- Requirement
Where a line below contains "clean", count it. Reply with the total only.

>>>

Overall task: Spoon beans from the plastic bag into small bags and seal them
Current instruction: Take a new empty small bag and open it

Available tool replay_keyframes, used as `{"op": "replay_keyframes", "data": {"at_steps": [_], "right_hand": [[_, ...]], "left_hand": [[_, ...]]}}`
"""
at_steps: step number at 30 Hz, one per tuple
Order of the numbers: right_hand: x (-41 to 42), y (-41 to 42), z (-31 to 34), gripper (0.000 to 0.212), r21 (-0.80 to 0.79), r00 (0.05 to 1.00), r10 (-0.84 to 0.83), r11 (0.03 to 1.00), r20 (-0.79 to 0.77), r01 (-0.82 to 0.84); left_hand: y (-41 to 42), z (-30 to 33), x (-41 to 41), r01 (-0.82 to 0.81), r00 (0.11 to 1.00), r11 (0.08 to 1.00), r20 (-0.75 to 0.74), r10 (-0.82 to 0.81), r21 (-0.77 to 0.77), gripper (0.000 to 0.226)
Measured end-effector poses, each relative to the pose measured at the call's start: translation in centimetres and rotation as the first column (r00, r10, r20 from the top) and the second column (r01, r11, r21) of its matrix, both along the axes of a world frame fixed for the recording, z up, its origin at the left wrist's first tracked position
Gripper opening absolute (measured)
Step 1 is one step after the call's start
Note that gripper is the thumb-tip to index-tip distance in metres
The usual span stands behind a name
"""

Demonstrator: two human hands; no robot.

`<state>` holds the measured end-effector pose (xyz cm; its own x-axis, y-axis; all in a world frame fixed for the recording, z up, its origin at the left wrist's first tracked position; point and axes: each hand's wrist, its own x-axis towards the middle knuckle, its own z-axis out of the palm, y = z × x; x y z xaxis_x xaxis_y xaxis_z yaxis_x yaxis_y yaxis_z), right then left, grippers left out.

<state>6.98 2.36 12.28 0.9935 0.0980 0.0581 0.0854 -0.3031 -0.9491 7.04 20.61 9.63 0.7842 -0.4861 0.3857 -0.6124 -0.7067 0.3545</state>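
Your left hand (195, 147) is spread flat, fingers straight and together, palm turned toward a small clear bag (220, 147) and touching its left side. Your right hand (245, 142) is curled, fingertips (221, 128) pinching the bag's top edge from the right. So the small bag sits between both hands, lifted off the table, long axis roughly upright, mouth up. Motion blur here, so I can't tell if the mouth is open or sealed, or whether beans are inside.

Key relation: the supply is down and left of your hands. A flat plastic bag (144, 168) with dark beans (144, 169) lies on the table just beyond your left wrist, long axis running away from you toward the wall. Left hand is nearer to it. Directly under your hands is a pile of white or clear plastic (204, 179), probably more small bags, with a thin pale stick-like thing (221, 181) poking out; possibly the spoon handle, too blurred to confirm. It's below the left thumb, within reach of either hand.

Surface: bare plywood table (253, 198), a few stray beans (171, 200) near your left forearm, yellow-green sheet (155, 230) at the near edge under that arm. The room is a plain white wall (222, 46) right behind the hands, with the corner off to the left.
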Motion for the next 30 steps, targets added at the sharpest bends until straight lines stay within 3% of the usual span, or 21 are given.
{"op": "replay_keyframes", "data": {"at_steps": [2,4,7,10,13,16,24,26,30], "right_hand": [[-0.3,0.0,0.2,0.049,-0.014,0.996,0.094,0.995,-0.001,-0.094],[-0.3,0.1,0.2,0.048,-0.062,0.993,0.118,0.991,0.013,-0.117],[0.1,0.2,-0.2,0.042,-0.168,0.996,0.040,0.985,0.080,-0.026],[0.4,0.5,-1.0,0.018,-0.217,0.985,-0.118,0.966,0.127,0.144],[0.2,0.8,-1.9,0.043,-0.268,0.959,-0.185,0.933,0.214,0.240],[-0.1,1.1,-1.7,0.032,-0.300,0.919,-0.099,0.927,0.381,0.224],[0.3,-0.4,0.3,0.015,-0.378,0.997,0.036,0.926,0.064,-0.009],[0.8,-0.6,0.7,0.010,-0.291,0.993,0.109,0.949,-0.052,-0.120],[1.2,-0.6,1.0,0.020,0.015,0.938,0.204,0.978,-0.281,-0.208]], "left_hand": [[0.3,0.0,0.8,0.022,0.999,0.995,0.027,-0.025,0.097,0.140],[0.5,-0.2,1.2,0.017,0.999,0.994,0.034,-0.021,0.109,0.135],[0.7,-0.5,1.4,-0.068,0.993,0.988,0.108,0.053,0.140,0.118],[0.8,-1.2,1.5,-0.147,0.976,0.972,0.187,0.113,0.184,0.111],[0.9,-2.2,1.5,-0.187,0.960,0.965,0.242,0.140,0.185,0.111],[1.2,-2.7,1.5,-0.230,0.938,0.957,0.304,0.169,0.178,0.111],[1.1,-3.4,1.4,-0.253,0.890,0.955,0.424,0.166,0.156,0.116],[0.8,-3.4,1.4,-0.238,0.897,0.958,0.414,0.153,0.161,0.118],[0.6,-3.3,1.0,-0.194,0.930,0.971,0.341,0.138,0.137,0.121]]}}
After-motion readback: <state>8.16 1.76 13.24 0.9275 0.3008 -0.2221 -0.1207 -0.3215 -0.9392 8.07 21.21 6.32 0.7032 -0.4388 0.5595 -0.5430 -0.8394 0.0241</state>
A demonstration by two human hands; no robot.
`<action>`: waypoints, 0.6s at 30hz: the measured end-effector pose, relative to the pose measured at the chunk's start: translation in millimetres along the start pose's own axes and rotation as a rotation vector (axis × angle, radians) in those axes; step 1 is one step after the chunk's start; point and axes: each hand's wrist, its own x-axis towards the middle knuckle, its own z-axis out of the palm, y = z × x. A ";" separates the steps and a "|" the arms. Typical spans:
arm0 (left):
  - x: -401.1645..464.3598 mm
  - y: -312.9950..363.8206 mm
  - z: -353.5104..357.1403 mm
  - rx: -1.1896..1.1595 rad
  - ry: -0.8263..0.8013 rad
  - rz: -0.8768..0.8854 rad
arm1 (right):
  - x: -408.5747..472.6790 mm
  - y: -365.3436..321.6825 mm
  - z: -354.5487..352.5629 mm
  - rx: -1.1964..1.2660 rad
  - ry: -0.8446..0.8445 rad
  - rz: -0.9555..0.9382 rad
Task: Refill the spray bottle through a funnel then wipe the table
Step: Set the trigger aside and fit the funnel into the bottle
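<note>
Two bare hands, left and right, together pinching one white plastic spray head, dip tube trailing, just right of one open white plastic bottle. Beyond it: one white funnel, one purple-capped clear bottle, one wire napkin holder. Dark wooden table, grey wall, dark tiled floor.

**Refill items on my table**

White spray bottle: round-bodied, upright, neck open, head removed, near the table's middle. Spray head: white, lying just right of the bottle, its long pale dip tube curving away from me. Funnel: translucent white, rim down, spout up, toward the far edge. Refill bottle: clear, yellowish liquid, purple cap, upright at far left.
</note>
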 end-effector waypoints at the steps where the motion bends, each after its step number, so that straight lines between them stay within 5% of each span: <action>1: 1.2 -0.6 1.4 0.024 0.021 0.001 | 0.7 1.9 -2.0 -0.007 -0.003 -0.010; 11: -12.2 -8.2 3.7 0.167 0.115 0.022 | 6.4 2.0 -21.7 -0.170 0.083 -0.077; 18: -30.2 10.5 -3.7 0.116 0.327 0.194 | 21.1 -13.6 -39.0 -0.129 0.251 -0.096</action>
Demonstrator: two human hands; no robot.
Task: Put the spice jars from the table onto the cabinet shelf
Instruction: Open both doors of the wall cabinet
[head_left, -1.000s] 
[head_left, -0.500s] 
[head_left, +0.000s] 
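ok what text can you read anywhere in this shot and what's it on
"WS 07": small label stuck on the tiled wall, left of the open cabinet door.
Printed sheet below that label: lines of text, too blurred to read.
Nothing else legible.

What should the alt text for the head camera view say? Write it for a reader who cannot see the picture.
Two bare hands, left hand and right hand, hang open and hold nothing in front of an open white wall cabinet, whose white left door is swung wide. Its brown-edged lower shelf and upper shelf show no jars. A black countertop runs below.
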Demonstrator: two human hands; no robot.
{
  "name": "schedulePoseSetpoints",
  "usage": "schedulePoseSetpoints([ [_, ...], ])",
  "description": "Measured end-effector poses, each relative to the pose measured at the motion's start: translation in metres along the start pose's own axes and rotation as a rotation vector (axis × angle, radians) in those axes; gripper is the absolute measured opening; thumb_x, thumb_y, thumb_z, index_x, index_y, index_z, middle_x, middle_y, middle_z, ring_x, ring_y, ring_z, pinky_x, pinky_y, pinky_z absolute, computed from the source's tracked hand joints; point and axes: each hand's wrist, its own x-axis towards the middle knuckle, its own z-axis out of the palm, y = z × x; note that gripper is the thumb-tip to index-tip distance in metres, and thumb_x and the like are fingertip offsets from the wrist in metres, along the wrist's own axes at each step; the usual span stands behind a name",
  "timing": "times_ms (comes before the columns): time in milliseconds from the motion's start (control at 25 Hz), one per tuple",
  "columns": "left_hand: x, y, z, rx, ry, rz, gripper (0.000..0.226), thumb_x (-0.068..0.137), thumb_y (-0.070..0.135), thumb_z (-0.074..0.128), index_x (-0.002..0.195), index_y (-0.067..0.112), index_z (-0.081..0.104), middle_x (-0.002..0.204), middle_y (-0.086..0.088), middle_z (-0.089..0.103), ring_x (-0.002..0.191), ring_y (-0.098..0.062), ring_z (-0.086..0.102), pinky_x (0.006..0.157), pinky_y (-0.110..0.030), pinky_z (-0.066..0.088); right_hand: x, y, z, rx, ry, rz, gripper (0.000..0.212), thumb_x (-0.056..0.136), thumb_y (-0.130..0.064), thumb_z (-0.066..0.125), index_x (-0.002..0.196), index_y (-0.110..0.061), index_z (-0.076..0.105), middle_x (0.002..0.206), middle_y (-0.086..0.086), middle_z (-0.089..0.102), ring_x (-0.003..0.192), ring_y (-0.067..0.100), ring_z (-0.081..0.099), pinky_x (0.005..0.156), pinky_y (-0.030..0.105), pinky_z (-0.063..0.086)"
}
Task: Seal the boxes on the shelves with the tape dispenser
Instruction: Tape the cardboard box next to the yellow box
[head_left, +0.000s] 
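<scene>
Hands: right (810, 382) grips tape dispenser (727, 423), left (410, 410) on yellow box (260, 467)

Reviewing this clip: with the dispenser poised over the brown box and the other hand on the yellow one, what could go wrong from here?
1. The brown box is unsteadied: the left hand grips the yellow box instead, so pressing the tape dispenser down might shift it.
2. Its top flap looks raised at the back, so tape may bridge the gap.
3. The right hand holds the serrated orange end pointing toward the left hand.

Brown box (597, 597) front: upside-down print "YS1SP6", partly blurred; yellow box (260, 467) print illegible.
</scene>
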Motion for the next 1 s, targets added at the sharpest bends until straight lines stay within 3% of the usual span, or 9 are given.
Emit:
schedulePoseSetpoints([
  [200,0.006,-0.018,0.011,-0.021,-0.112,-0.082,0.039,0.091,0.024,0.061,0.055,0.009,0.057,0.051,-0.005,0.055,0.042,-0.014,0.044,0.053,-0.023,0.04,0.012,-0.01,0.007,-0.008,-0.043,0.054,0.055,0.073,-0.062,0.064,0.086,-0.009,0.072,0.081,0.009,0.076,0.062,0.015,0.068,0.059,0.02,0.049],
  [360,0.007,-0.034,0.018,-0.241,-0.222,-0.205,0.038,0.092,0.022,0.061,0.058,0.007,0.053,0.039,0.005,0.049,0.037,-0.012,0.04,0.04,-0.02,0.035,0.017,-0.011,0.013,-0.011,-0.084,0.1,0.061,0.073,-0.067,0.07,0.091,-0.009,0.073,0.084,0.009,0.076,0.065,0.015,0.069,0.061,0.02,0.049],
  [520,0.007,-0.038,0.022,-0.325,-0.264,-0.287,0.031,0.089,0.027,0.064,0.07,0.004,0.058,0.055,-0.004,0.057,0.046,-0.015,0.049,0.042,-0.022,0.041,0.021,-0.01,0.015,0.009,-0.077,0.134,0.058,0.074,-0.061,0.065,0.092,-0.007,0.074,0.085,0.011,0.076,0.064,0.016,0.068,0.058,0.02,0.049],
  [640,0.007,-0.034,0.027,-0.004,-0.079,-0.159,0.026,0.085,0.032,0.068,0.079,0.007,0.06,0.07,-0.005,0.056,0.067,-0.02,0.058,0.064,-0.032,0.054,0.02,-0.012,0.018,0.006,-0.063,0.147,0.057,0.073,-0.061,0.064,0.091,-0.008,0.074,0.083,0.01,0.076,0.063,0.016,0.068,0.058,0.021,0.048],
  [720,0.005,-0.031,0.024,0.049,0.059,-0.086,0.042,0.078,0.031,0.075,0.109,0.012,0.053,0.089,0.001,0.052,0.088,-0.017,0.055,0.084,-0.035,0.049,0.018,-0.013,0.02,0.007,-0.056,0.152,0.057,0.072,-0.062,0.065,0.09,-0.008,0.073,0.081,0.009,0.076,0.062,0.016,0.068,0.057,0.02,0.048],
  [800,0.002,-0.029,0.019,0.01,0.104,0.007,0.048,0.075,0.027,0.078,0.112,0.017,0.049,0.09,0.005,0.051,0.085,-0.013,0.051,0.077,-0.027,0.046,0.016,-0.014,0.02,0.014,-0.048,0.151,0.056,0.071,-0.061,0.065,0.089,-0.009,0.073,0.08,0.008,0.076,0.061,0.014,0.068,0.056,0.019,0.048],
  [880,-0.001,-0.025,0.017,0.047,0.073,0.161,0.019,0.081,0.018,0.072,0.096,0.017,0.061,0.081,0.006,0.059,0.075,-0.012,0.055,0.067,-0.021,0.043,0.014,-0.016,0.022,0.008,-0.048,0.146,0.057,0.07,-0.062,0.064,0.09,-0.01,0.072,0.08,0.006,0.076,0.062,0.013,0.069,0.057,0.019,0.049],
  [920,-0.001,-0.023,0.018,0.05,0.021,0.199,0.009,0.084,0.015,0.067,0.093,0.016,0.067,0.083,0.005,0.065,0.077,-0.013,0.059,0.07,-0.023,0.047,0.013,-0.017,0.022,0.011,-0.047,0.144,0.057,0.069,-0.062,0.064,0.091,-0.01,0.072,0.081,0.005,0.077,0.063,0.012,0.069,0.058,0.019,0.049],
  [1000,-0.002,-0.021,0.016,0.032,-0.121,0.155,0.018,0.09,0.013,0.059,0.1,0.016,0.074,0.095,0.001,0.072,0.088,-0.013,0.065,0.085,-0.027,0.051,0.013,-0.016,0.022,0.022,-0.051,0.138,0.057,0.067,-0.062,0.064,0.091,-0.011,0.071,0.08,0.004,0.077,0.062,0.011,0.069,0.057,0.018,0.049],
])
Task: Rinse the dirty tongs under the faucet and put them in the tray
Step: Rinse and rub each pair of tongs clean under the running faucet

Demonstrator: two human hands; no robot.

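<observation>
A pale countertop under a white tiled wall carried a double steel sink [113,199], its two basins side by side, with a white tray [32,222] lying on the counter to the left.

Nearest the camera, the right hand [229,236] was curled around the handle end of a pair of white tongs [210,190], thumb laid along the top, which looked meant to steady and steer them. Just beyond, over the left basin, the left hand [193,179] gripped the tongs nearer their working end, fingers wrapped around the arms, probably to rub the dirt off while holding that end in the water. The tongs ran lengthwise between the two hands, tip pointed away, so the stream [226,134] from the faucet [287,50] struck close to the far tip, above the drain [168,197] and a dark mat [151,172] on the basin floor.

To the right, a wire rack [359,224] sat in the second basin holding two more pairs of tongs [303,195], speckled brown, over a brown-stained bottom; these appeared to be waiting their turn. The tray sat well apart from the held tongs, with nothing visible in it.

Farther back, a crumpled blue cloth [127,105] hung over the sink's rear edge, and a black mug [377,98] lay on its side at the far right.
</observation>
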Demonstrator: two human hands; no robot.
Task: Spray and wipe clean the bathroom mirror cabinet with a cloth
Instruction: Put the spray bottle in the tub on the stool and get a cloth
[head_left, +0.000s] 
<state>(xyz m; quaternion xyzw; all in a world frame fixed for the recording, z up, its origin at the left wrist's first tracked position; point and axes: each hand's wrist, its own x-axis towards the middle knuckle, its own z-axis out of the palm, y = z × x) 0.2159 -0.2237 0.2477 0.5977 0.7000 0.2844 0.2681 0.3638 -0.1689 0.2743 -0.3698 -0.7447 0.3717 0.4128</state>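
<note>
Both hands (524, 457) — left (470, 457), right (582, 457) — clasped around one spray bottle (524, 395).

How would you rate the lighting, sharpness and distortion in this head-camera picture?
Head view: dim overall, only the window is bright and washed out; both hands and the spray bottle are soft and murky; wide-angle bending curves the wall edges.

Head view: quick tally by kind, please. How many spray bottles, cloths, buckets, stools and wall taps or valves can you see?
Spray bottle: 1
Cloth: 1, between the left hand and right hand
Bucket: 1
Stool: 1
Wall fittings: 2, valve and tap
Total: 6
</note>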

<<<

- Result of this task
2